Pada Selasa (27/1/2026) siang sekira pukul 13.40 WIT, pesawat Smart Air rute Nabire-Kaimana terpaksa melakukan pendaratan darurat di bibir pantai Bandara Nabire, Papua Tengah. Keracunan mesin yang dialami pesawat tersebut menyebabkan penurunan daya dorong, sehingga pilot memutuskan untuk kembali ke Bandara Nabire.
Pada saat tersebut, pesawat Smart Air yang terdiri dari 11 penumpang dan dua kru, termasuk Pilot Capt. Tania K dan Co-pilot FO Bagus, melakukan pendaratan darurat di area pantai Karadiri atau Logpond di ujung Bandara Nabire. Penumpang yang berada dalam pesawat tersebut, sebanyak 13 orang, berhasil di-evacuasi dengan kondisi selamat.

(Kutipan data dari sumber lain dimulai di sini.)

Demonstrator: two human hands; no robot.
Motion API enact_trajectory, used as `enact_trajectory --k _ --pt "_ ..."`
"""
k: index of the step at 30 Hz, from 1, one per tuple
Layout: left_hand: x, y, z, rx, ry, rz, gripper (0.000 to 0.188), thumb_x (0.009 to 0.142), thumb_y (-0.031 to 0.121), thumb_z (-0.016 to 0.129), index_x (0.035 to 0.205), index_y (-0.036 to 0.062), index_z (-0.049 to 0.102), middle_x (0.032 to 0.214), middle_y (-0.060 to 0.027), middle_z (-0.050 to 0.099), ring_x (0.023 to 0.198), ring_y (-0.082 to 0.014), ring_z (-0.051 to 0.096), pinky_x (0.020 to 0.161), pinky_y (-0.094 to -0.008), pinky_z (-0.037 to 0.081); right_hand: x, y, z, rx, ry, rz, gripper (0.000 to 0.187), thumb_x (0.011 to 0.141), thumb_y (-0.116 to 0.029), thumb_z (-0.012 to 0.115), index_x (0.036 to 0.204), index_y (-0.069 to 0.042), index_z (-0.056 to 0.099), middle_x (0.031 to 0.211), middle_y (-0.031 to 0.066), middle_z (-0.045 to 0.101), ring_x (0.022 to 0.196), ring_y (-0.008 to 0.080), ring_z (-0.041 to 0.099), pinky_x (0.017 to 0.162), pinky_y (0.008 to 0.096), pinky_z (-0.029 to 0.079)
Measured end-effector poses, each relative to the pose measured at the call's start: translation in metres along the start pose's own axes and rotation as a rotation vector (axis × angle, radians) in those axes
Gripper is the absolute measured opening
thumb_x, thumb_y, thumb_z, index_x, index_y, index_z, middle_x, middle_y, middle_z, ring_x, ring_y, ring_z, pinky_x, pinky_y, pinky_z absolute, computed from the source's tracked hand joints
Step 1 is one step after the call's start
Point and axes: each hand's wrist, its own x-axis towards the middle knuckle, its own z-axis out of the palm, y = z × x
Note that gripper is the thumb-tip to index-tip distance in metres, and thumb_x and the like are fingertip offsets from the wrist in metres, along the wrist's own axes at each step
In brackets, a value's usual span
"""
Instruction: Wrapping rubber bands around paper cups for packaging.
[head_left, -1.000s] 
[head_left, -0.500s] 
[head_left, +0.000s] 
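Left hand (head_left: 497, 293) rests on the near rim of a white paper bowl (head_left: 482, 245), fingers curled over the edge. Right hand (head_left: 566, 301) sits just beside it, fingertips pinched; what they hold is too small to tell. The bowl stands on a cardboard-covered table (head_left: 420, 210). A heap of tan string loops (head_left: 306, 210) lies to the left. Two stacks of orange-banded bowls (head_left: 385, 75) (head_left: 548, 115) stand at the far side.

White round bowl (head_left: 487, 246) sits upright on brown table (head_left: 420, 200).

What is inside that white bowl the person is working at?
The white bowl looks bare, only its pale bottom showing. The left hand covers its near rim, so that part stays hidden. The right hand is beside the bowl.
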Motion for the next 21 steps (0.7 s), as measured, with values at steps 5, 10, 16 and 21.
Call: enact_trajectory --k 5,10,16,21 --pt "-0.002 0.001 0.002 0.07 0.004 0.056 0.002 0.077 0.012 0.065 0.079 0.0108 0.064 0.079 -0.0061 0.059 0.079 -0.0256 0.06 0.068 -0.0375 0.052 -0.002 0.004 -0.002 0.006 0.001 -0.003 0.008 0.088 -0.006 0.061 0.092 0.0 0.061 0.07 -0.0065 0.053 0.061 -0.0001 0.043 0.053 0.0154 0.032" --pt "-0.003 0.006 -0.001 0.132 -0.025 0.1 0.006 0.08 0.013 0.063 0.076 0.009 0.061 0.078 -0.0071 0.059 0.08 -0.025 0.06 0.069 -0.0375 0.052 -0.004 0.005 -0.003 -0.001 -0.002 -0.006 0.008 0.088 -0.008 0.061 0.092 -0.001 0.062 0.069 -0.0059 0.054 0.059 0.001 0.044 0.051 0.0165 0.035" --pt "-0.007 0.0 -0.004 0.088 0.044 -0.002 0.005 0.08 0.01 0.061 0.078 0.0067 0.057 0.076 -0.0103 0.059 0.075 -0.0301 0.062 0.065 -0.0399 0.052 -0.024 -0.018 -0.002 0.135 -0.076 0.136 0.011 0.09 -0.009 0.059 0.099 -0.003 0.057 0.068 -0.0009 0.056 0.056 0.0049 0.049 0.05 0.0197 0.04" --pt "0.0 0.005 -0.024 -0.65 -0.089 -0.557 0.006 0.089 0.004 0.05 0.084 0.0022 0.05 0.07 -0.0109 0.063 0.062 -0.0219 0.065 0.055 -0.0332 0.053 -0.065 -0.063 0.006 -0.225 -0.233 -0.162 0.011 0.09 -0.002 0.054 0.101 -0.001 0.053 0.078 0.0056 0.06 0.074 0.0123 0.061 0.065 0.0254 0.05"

Saat ini penumpang masih dalam proses pendataan oleh tim penyelidik dari Kantor Basarnas Nabire. Kapolres Nabire, AKBP Samuel Tatiratu, mengatakan bahwa jajarannya langsung menuju Tempat Kejadian Perkara (TKP) untuk melakukan pengamanan lokasi dan pengumpulan informasi awal.
Saat ini pihak berwenang masih melakukan penanganan di lokasi serta pendalaman terkait kronologi lengkap insiden tersebut.
Pada saat tersebut, pesawat Smart Air yang terdiri dari 11 penumpang dan dua kru, termasuk Pilot Capt. Tania K dan Co-pilot FO Bagus, melakukan pendaratan darurat di area pantai Karadiri atau Logpond di ujung Bandara Nabire. Penumpang yang berada dalam pesawat tersebut, sebanyak 13 orang, berhasil di-evacuasi dengan kondisi selamat.
Saat ini penumpang masih dalam proses pendataan oleh tim penyelidik dari Kantor Basarnas Nabire. Kapolres Nabire, AKBP Samuel Tatiratu, mengatakan bahwa jajarannya langsung menuju Tempat Kejadian Perkara (TKP) untuk melakukan pengamanan lokasi dan pengumpulan informasi awal.
Saat ini pihak berwenang masih melakukan penanganan di lokasi serta pendalaman terkait kronologi lengkap insiden tersebut.